Und jemand, der kaum mit Games in Berührung kam, dem wird es in virtuellen Realitäten leichter übel – das sind statistisch gesehen mehr Frauen. Das erklärt vielleicht die Grenze, die Studien zwischen den Geschlechtern ziehen.
Gewöhnung lautet das Stichwort
Letztlich sind VR-Systeme, wie sie jetzt auf den Markt kommen, wohl eine Sache der Gewöhnung: Wir haben jahrzehntelang auf flache Bildschirme gestarrt und bewegen uns erst seit den 90er-Jahren aus der Ich-Perspektive durch Game-Welten.

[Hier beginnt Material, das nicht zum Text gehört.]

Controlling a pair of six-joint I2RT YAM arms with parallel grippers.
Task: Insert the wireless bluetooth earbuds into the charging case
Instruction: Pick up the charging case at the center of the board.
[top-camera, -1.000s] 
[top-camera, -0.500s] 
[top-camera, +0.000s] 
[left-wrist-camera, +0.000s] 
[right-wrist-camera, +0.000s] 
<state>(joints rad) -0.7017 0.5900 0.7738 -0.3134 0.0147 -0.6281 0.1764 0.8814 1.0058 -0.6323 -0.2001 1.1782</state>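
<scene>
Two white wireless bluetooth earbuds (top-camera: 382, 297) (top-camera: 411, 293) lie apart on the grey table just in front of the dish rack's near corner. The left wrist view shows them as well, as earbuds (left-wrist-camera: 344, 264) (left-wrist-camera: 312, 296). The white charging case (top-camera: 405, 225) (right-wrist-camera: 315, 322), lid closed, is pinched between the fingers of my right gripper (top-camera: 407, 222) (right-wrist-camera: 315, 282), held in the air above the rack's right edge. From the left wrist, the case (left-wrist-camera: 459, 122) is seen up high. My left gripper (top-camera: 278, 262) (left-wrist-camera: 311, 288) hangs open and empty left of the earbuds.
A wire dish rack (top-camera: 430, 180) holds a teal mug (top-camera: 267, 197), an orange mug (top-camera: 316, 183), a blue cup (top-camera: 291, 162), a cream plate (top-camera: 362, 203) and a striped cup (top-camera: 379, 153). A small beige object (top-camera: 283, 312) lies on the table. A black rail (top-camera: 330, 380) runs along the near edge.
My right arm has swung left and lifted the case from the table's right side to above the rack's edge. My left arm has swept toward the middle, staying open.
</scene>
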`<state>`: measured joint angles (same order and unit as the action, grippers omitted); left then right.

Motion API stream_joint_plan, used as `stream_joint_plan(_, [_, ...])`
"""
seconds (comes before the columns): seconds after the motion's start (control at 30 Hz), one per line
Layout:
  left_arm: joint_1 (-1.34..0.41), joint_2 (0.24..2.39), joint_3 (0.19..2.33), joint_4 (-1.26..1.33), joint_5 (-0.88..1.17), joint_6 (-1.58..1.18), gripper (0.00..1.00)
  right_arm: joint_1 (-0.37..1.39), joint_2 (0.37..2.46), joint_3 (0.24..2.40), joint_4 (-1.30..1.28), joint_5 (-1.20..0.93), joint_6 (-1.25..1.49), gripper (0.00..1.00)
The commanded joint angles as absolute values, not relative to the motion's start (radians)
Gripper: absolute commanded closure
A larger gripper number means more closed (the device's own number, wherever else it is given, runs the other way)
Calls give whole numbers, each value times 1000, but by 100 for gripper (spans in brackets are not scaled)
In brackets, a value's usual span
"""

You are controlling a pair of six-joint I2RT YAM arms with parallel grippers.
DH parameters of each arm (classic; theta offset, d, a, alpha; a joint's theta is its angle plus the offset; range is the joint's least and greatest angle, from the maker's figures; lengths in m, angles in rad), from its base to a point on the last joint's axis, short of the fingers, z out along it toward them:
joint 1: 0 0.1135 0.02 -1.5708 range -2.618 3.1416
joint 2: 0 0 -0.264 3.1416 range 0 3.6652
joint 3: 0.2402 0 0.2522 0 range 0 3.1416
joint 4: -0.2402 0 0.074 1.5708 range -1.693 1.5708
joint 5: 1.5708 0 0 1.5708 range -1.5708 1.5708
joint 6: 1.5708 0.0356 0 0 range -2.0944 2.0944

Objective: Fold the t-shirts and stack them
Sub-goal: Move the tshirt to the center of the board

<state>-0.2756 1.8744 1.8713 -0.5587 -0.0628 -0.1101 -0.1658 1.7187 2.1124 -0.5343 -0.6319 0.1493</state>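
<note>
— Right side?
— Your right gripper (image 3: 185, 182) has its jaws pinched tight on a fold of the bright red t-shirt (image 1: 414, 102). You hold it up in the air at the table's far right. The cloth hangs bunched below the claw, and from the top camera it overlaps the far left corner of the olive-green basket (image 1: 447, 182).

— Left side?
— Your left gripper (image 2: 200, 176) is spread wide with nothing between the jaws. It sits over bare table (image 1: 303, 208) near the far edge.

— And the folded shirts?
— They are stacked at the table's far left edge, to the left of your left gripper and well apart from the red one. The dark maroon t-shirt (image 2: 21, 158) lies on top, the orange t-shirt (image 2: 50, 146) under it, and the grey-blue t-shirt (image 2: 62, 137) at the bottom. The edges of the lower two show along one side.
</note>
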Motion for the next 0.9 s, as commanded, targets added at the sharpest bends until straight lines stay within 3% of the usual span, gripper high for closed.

Auch wird die Hardware immer besser – die Latenz wird schrumpfen, die Auflösung feiner werden. All diese Faktoren verringern die Symptome der Simulatorkrankheit. Trotzdem wird es immer noch einen kleinen Anteil der Bevölkerung geben, dem es in der virtuellen Realität übel wird. Weshalb das so ist, wird hoffentlich die Forschung klären, die immer noch am Anfang steht.